* Task description *
Search the material for the word "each" and copy every line in which it occurs.

* Dataset section *

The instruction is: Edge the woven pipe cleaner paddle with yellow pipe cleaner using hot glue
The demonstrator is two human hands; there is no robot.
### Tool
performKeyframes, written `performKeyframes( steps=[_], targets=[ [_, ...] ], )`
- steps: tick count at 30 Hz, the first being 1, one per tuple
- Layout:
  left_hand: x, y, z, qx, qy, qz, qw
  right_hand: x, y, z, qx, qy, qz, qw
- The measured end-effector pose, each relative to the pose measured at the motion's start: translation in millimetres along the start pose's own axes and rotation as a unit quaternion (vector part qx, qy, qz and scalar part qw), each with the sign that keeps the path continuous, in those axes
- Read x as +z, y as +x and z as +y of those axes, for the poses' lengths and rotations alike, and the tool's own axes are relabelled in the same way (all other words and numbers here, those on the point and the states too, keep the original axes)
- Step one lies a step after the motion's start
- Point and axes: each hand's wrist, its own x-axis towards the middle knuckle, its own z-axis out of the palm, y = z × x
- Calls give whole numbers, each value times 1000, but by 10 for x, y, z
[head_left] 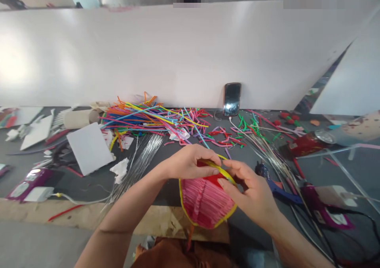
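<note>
Between my hands is a pink and red piece (204,204) built of ribbed pipe cleaners, edged all round with a yellow pipe cleaner. My left hand (192,161) pinches its upper left edge between thumb and fingers. On the upper right, my right hand (249,185) grips the yellow edging, thumb in front and fingers behind. A red area shows between the two thumbs. My fingers hide part of the top edge. The piece hangs above the near edge of the table, its lower end toward me.
A heap of coloured pipe cleaners (142,115) lies ahead, with thin metal wires (139,161) nearer me. A phone (232,99) leans on the white partition (148,54). At right are a blue glue gun (282,191), a red can (311,141) and a purple device (323,210). A white square card (90,149) lies left.
</note>
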Motion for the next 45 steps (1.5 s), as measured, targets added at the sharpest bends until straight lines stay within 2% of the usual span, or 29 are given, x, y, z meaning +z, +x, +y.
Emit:
performKeyframes(
  steps=[4,13,21,25,28,32,38,45],
  targets=[
    [-27,41,28,8,23,-17,1000,3,20,-47,-13,-12,7,1000],
    [-123,14,-40,-98,-77,-60,990,-38,-29,-67,12,32,-39,999],
    [-106,38,-12,-90,-19,-65,994,-30,-115,-66,-22,-5,-20,1000],
    [-167,31,14,-103,-74,-27,992,-19,-114,-69,-28,-14,0,1000],
    [-204,1,16,-81,-83,-6,993,-13,-123,-49,-18,-19,5,1000],
    [-175,-33,0,-1,8,-29,1000,-5,-130,-21,-7,-12,0,1000],
    [-134,-52,-2,-23,60,6,998,-2,-136,-11,-7,-17,-2,1000],
    [-113,-18,-1,25,63,-6,998,13,-139,3,-11,-16,-3,1000]
  ],
)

* Answer to this task *
- The measured end-effector pose, each relative to the pose measured at the motion's start: translation in millimetres along the start pose's own axes and rotation as a unit quaternion (vector part qx, qy, qz and scalar part qw), each with the sign that keeps the path continuous, in those axes
- Point and axes: each hand's wrist, its own x-axis towards the middle knuckle, its own z-axis out of the palm, y = z × x
- Calls give whole numbers, each value times 1000, but by 10 for x, y, z

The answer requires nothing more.